‘Dog paparazzi’ rule delayed indefinitely in South Korea
Government says financial rewards for those who report pet owners who violate new leash laws could ignite further conflicts
By Kwak Yeon-soo
The Ministry of Agriculture, Food and Rural Affairs said Thursday it will implement stricter rules and enforce heavier fines against owners who walk around without putting a leash on their dogs.
This comes after growing calls for stricter animal laws sparked by a series of fatal dog bites, including the death of a woman who was bitten by a French bulldog owned by K-pop idol Choi Si-won of Super Junior.
Those who do not put a leash on their dogs in public could be fined up to 500,000 won (US$467), which is five times heavier than the current rule.
A fine for first-time violators will be 200,000 won (US$186); 300,000 won (US$279) for the second time and 500,000 won for the third. The initial fine was over 50,000 won (US$46.50).
A rule governing dog muzzles will also come into effect.
If a dog is one of five government-designated “dangerous dogs,” including Tosas, pitbull terriers, Staffordshire terriers, Rottweilers, and their mixed breeds, it will have to wear a muzzle in addition to being leashed outside.
“I think the new dog safety measures are improvements of current animal laws. Pet owners cannot control their dogs properly without a leash. I was anxious whenever I saw large dogs running unleashed in areas where I frequently walk with my Maltese dog,” said Kim Hyo-bin, a 27-year-old pet owner in Seoul.
On the other hand, animal rights activists worry that stricter leash and muzzle rules will result in conflicts between pet owners and non-pet owners.
“We do believe that the ministry’s rule is well-intentioned. But making dogs wear muzzles can mislead people into thinking that certain breeds of dogs are dangerous,” said Chae Il-taek, an official from the Korea Animal Welfare Association.
“We must not define individual characteristics of a dog by its breed. Specialists should determine whether a dog is aggressive or not.”
Meanwhile, the government’s decision to financially reward those who report pet owners for not leashing their dogs in public has been suspended.
The government had announced earlier that they were considering rewarding people 20 per cent of the fine for every case of a reported violation.

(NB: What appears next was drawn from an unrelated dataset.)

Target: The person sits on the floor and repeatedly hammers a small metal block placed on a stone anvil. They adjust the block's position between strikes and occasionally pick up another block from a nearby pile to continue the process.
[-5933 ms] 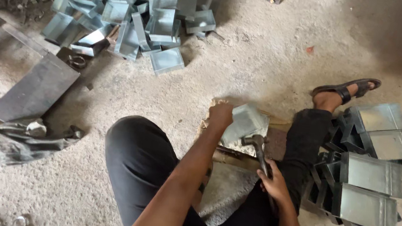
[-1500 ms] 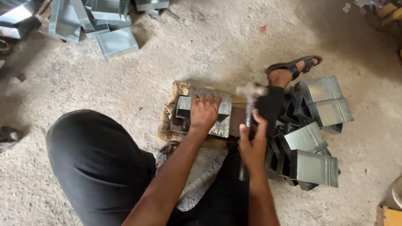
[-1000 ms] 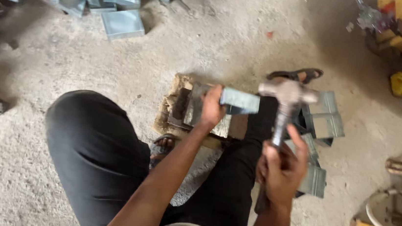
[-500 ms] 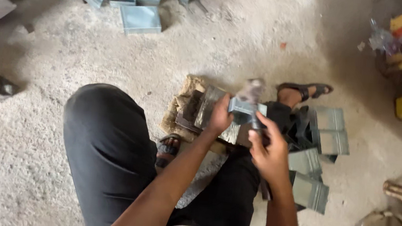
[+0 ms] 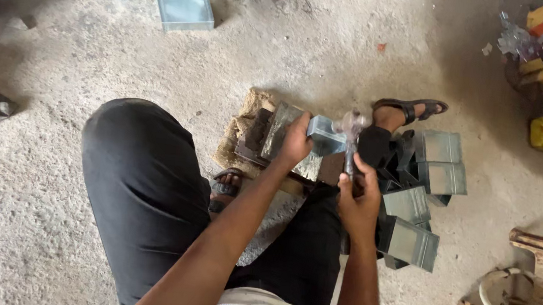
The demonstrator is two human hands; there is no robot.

This rule has proven to be controversial as many pointed out that financial incentives may lead to the rise of “dog paparazzi” who secretly film pet owners for the sake of making money.
“We have reviewed both the positive and negative effects of introducing this rule but came to the conclusion that a rule allowing people to report offenders may ignite further conflicts,” said Song Ji-sook, a ministry official.
“Our task force team will continue to discuss implementing flexible measures that could settle a controversy.”
Although this rule has been suspended, the ministry said it will still charge dog owners who violate the rules.